How to support full Unicode in MySQL/MariaDB

How to support full Unicode in MySQL/MariaDB

Never use utf8 in MySQL, and always use utf8mb4.

Introduction to utf8mb4

In MySQL/MariaDB, the utf8 character set is not a true implementation of Unicode, that is, it is not a true UTF-8 encoding because it supports characters of up to 3 bytes.
As a variable-length character encoding, UTF-8 supports up to 4 bytes. For some characters such as emoji, Chinese, Japanese, and Korean traditional characters, 4 bytes are required to fully store them. In other words, if you want to support all Unicode encodings, utf8 in MySQL/MariaDB is not enough.

The UTF-8 encoding can represent every symbol in the Unicode character set, ranging from U+000000 to U+10FFFF. That's 1,114,112 possible symbols. (Not all of these Unicode code points are assigned characters, but that doesn't stop UTF-8 from encoding them. Unicode actually maps characters to 1,112,064 code points in total.) UTF-8 is a variable-width encoding; it uses one to four (8-bit) bytes to encode each symbol. This saves space for storing low-code values.

And it can fully represent all characters.

UTF-8 is arguably the most popular encoding implementation of Unicode.

The real UTF-8 encoding implemented in MySQL/MariaDB is utf8mb4, which supports up to 4 bytes of storage.

There are a total of 1,048,576 possible code points that cannot be used. MySQL's utf8 only allows storage of 5.88% of all possible Unicode code points ((0x00FFFF + 1) / (0x10FFFF + 1)). Correct UTF-8 can encode 100% of all Unicode code points.

UTF8 byte count exceeded error

If utf8 is used, when storing 4-byte characters such as emoji, an error Error: 1366 is usually reported:

[Err] 1366 - Incorrect string value: '\xF0\x9F\x98\x93' for column 'xxx' at row xx

[Error] 1366 - Incorrect string value: '\x...' for column 'xxx' at row xx

utf8mb4 support

The utf8mb4 in MySQL/MariaDB is a supplement to the original utf8 that can only store characters of 3 bytes in size. It is a true UTF-8 encoding.

Supported since MySQL 5.5.3+.

Starting from MySQL 8.0, the default character set has changed to utf8mb4. That is, if you use MySQL 8.0 and above, you don't have to worry about the byte length issue.
The default character set for MariaDB 10.x is still latin1. Therefore, usually, it should be changed to utf8mb4.

The commonly used sorting rules corresponding to utf8mb4 are: utf8mb4_general_ci and utf8mb4_unicode_ci.

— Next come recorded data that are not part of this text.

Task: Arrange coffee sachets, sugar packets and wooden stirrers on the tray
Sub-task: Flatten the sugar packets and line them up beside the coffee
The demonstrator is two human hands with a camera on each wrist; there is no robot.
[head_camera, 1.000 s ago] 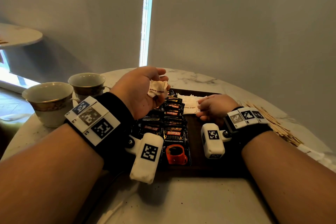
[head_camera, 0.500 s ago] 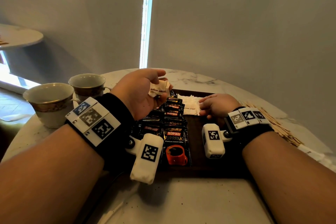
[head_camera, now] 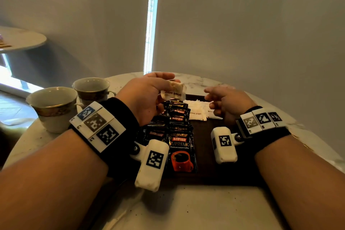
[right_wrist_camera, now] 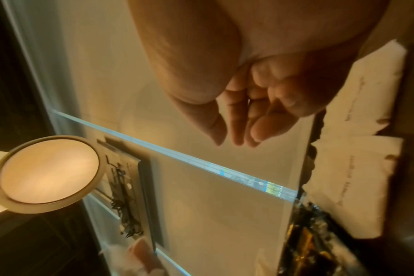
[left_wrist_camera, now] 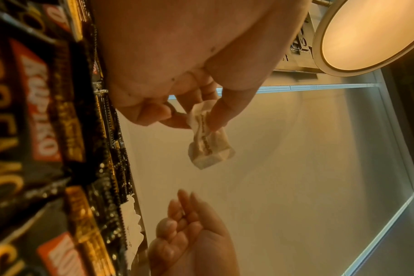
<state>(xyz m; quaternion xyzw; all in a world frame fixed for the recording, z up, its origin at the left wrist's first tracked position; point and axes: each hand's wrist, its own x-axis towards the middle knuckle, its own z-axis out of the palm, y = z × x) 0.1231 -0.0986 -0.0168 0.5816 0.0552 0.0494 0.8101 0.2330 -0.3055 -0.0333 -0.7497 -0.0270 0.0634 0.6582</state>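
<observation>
Cream paper brown sugar packet (head_camera: pixel 173 91), crumpled, light and soft, is pinched at its upper end by the left hand (head_camera: pixel 147 97) above the dark tray (head_camera: pixel 203 147); best held by an edge. Right hand (head_camera: pixel 227 101) empty, fingers loosely extended.

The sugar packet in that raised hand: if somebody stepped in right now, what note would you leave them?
Left hand pinches a crumpled brown sugar packet above the tray.
Right hand is open, empty, over the laid sugar packets.
Done: Kopiko coffee sachets overlapped in rows on the tray's left side; a few sugar packets down.
Left: place the held packet; wooden stirrers lie off the tray, on the table.
</observation>
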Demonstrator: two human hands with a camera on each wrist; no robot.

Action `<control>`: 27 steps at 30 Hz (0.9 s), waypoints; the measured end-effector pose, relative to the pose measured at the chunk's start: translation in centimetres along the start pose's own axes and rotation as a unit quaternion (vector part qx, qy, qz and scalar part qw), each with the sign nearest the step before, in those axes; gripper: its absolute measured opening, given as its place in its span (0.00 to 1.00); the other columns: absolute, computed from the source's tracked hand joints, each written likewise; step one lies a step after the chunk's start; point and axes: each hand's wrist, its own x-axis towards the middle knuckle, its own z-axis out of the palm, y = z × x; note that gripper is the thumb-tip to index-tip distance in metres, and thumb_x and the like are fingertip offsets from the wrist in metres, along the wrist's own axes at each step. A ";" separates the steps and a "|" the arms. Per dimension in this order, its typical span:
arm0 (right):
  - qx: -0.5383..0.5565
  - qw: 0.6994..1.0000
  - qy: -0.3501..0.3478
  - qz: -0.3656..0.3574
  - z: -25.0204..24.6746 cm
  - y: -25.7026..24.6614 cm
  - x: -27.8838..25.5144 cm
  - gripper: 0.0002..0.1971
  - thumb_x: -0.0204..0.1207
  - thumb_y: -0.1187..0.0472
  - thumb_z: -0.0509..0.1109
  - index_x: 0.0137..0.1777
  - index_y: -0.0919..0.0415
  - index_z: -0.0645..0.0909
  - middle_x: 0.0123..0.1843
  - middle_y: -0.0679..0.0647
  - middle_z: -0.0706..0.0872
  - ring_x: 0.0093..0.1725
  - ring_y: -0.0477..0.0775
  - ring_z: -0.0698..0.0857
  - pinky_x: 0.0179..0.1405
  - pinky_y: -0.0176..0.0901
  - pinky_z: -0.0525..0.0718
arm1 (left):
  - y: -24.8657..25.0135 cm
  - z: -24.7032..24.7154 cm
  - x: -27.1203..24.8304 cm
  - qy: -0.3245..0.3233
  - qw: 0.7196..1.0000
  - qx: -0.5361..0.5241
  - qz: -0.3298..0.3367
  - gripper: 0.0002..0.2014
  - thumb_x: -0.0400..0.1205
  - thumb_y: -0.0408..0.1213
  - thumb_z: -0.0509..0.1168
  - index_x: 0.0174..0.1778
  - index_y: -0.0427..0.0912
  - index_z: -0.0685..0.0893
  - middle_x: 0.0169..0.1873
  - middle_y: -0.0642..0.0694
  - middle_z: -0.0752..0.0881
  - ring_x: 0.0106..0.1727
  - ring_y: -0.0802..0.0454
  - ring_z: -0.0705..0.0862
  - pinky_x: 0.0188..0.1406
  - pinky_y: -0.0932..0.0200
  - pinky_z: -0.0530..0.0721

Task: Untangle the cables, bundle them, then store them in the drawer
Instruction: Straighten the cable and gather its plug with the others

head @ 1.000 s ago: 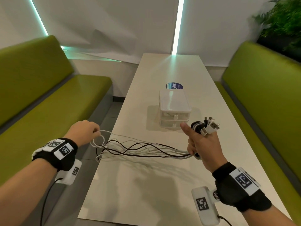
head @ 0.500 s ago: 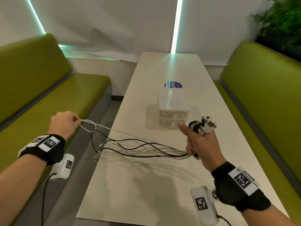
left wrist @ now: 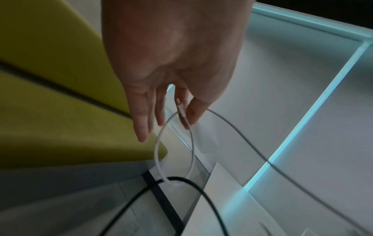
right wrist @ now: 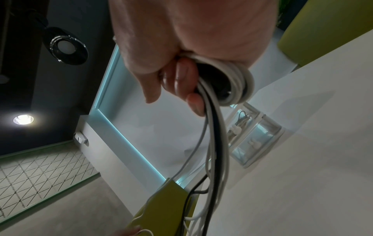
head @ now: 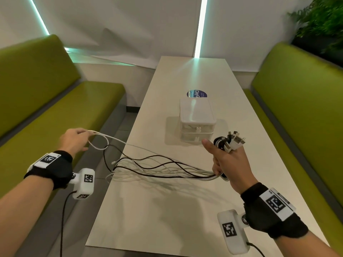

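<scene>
Several white and black cables [head: 163, 168] run across the white table [head: 167, 210] from my right hand [head: 225, 160] toward the table's left edge. That hand grips them as a bundle [right wrist: 232, 86]; their plug ends [head: 233, 140] stick up above the fist. My left hand [head: 78, 139], out past the table's left edge over the gap by the bench, pinches the end of one white cable [left wrist: 182, 111] between thumb and forefinger. This cable hangs in a loop [left wrist: 173, 148] with a black cable [left wrist: 187, 182] passing through it. The clear drawer unit [head: 196, 120] stands mid-table, both drawers shut.
Green benches [head: 55, 108] [head: 300, 108] flank the table. A round blue sticker [head: 196, 94] lies behind the drawer unit. A plant [head: 321, 21] stands at the back right. One drawer shows small items inside [right wrist: 242, 119].
My left hand pulled the white cable's end out to the left, away from the table, then came slightly back right and up. The right hand has kept its grip in place.
</scene>
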 end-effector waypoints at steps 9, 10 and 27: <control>-0.017 1.000 0.000 0.010 -0.5 0.4 -0.2 0.28 0.73 0.55 0.77 0.21 0.51 0.62 0.22 0.51 0.60 0.17 0.53 0.59 0.19 0.42 0.66 | 0.0 0.5 -0.9 -0.168 0.980 -0.087 -0.055 0.15 0.82 0.44 0.68 0.59 0.38 0.86 0.26 0.52 0.62 0.23 0.56 0.62 0.24 0.60 0.75; -0.019 1.000 -0.002 0.010 -0.4 0.4 -0.1 0.28 0.73 0.55 0.77 0.21 0.51 0.62 0.22 0.51 0.60 0.17 0.53 0.59 0.20 0.42 0.66 | 0.0 0.5 -0.8 -0.199 0.976 -0.071 -0.059 0.15 0.82 0.40 0.68 0.62 0.38 0.84 0.28 0.51 0.63 0.25 0.56 0.61 0.23 0.61 0.69; -0.031 1.000 0.002 -0.002 -0.1 0.4 0.2 0.28 0.74 0.55 0.77 0.23 0.53 0.60 0.21 0.50 0.61 0.18 0.53 0.60 0.20 0.43 0.67 | -2.1 -1.5 0.5 -0.088 0.931 0.296 0.197 0.09 0.81 0.40 0.69 0.34 0.52 0.86 0.31 0.56 0.90 0.38 0.51 0.85 0.37 0.57 0.79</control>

Set the default character encoding to utf8mb4 and the corresponding sorting rules.

View the current code

After logging in to MySQL/MariaDB, use SHOW VARIABLES WHERE Variable_name LIKE 'character\_set\_%' OR Variable_name LIKE 'collation%'; to view the character set and collation.

View the character set:

MariaDB [(none)]> show variables like 'character%';
+--------------------------+------------------------------------------------+
| Variable_name | Value |
+--------------------------+------------------------------------------------+
| character_set_client | gbk |
| character_set_connection | gbk |
| character_set_database | utf8 |
| character_set_filesystem | binary |
| character_set_results | gbk |
| character_set_server | utf8 |
| character_set_system | utf8 |
| character_sets_dir | C:\Program Files\MariaDB 10.3n\share\charsets\ |
+--------------------------+------------------------------------------------+
8 rows in set (0.043 sec)

Since it is installed under Chinese Windows, it contains gbk.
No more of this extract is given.